### EXERCISE REQUIREMENTS
Transcribe the records below exactly.

### DATA SUPPLIED

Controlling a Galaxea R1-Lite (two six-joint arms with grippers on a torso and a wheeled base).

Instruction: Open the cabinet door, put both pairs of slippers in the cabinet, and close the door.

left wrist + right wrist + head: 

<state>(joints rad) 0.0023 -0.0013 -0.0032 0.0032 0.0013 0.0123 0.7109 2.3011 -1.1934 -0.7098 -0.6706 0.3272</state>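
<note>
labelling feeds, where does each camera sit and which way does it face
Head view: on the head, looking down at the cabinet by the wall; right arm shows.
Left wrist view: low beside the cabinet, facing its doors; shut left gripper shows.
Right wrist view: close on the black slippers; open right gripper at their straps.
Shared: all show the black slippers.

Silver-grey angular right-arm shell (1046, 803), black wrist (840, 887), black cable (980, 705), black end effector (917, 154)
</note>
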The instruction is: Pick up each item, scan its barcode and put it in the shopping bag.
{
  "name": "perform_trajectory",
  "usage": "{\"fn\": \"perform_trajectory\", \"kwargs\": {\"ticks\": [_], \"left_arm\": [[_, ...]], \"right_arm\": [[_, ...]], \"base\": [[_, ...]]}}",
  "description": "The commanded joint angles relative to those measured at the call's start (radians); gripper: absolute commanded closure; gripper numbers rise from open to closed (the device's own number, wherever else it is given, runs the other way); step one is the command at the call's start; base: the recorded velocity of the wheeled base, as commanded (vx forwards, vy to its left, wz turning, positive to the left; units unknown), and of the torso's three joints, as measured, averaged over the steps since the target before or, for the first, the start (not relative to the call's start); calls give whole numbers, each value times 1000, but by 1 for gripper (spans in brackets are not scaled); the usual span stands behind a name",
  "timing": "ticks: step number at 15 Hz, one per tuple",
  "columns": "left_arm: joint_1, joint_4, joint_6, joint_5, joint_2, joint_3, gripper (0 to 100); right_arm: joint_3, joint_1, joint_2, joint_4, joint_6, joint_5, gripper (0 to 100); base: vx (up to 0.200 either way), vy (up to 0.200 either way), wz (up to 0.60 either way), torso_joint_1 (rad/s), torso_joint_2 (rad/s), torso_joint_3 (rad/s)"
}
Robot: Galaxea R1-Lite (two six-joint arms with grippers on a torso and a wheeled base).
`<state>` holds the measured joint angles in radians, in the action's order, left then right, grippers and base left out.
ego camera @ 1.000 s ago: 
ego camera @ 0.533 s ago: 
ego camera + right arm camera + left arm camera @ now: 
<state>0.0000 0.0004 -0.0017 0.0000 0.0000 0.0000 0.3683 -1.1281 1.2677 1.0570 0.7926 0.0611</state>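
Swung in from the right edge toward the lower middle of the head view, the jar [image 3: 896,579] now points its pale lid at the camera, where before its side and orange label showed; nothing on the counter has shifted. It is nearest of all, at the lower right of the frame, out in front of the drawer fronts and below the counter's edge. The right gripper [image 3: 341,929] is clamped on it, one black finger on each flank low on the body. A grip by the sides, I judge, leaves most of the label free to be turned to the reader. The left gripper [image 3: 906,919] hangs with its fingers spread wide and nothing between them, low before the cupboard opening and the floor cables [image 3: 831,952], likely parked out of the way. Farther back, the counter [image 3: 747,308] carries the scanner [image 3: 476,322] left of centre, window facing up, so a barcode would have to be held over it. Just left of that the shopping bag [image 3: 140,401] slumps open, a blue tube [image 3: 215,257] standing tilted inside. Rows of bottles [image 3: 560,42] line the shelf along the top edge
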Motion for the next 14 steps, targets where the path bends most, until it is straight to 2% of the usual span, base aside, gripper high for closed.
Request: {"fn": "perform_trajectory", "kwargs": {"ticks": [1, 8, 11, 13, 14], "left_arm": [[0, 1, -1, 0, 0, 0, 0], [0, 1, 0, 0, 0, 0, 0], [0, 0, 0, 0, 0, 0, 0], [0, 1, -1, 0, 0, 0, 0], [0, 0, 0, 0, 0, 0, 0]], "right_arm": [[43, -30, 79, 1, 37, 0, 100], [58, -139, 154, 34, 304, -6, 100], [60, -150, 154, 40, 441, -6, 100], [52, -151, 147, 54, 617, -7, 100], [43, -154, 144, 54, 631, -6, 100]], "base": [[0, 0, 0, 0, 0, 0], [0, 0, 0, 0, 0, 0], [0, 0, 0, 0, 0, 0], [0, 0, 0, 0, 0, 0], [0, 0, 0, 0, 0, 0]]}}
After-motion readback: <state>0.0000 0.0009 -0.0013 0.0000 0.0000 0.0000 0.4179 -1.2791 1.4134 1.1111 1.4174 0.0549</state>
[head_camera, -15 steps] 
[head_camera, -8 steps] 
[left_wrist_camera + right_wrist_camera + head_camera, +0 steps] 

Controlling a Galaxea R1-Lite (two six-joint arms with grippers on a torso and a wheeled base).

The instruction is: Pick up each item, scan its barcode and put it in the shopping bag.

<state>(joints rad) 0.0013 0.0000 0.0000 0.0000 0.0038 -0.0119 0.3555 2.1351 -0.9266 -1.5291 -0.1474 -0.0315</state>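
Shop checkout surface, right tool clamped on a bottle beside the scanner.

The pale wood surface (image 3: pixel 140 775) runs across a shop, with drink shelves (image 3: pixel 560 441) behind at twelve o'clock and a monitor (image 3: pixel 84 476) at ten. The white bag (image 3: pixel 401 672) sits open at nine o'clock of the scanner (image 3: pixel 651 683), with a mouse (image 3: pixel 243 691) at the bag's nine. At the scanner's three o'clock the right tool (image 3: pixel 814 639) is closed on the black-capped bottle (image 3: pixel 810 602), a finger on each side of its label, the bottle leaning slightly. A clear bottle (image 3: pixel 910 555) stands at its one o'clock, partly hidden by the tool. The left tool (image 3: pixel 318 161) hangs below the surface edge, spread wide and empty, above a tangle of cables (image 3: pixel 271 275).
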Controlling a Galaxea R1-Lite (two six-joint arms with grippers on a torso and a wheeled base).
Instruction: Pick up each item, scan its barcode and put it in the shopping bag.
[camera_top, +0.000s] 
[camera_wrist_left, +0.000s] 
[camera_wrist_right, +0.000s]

### THE COMPLETED TASK
Controlling a Galaxea R1-Lite (two six-joint arms with grippers on a torso and a wheeled base).

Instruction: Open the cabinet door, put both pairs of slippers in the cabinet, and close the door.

left wrist + right wrist + head: 

<state>(joints rad) 0.0023 -0.0013 -0.0032 0.0032 0.0013 0.0123 0.7109 2.3011 -1.1934 -0.7098 -0.6706 0.3272</state>
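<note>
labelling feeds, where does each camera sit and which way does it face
Head view: on the head, looking down at the cabinet by the wall; right arm shows.
Left wrist view: low beside the cabinet, facing its doors; shut left gripper shows.
Right wrist view: close on the black slippers; open right gripper at their straps.
Shared: all show the black slippers.

Silver-grey angular right-arm shell (1046, 803), black wrist (840, 887), black cable (980, 705), black end effector (917, 154)
</note>
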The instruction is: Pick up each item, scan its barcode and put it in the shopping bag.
{
  "name": "perform_trajectory",
  "usage": "{\"fn\": \"perform_trajectory\", \"kwargs\": {\"ticks\": [_], \"left_arm\": [[_, ...]], \"right_arm\": [[_, ...]], \"base\": [[_, ...]]}}",
  "description": "The commanded joint angles relative to those measured at the call's start (radians); gripper: absolute commanded closure; gripper numbers rise from open to closed (the device's own number, wherever else it is given, runs the other way); step one is the command at the call's start; base: the recorded velocity of the wheeled base, as commanded (vx forwards, vy to its left, wz turning, positive to the left; units unknown), and of the torso's three joints, as measured, averaged over the steps since the target before or, for the first, the start (not relative to the call's start); calls give whole numbers, each value times 1000, but by 1 for gripper (spans in brackets are not scaled); the usual span stands behind a name",
  "timing": "ticks: step number at 15 Hz, one per tuple",
  "columns": "left_arm: joint_1, joint_4, joint_6, joint_5, joint_2, joint_3, gripper (0 to 100); right_arm: joint_3, joint_1, joint_2, joint_4, joint_6, joint_5, gripper (0 to 100); base: vx (up to 0.200 either way), vy (up to 0.200 either way), wz (up to 0.60 either way), torso_joint_1 (rad/s), torso_joint_2 (rad/s), torso_joint_3 (rad/s)"
}
Robot: Galaxea R1-Lite (two six-joint arms with grippers on a torso and a wheeled base).
`<state>` holds the measured joint angles in radians, in the action's order, left then right, grippers and base left out.
ego camera @ 1.000 s ago: 
ego camera @ 0.533 s ago: 
ego camera + right arm camera + left arm camera @ now: 
<state>0.0000 0.0004 -0.0017 0.0000 0.0000 0.0000 0.3683 -1.1281 1.2677 1.0570 0.7926 0.0611</state>
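Swung in from the right edge toward the lower middle of the head view, the jar [image 3: 896,579] now points its pale lid at the camera, where before its side and orange label showed; nothing on the counter has shifted. It is nearest of all, at the lower right of the frame, out in front of the drawer fronts and below the counter's edge. The right gripper [image 3: 341,929] is clamped on it, one black finger on each flank low on the body. A grip by the sides, I judge, leaves most of the label free to be turned to the reader. The left gripper [image 3: 906,919] hangs with its fingers spread wide and nothing between them, low before the cupboard opening and the floor cables [image 3: 831,952], likely parked out of the way. Farther back, the counter [image 3: 747,308] carries the scanner [image 3: 476,322] left of centre, window facing up, so a barcode would have to be held over it. Just left of that the shopping bag [image 3: 140,401] slumps open, a blue tube [image 3: 215,257] standing tilted inside. Rows of bottles [image 3: 560,42] line the shelf along the top edge
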Motion for the next 14 steps, targets where the path bends most, until it is straight to 2% of the usual span, base aside, gripper high for closed.
Request: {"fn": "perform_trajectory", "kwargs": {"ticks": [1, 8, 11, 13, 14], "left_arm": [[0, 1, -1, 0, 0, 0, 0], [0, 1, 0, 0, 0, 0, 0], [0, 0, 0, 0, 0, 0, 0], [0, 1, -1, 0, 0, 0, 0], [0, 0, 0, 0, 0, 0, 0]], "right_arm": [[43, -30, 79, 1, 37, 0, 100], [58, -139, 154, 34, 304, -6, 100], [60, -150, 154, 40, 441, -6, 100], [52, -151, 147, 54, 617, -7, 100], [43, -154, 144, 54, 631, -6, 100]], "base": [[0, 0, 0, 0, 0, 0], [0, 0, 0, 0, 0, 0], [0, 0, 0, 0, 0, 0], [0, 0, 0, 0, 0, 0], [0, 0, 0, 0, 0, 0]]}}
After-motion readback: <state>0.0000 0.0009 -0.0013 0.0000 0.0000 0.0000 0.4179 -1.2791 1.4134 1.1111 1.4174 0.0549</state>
[head_camera, -15 steps] 
[head_camera, -8 steps] 
[left_wrist_camera + right_wrist_camera + head_camera, +0 steps] 

Controlling a Galaxea R1-Lite (two six-joint arms with grippers on a torso and a wheeled base).

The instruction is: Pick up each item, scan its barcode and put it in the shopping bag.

<state>(joints rad) 0.0013 0.0000 0.0000 0.0000 0.0038 -0.0119 0.3555 2.1351 -0.9266 -1.5291 -0.1474 -0.0315</state>
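Shop checkout surface, right tool clamped on a bottle beside the scanner.

The pale wood surface (image 3: pixel 140 775) runs across a shop, with drink shelves (image 3: pixel 560 441) behind at twelve o'clock and a monitor (image 3: pixel 84 476) at ten. The white bag (image 3: pixel 401 672) sits open at nine o'clock of the scanner (image 3: pixel 651 683), with a mouse (image 3: pixel 243 691) at the bag's nine. At the scanner's three o'clock the right tool (image 3: pixel 814 639) is closed on the black-capped bottle (image 3: pixel 810 602), a finger on each side of its label, the bottle leaning slightly. A clear bottle (image 3: pixel 910 555) stands at its one o'clock, partly hidden by the tool. The left tool (image 3: pixel 318 161) hangs below the surface edge, spread wide and empty, above a tangle of cables (image 3: pixel 271 275).
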Controlling a Galaxea R1-Lite (two six-joint arms with grippers on a torso and a wheeled base).
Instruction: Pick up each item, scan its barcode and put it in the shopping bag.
[camera_top, +0.000s] 
[camera_wrist_left, +0.000s] 
[camera_wrist_right, +0.000s]

No other output belongs to this answer.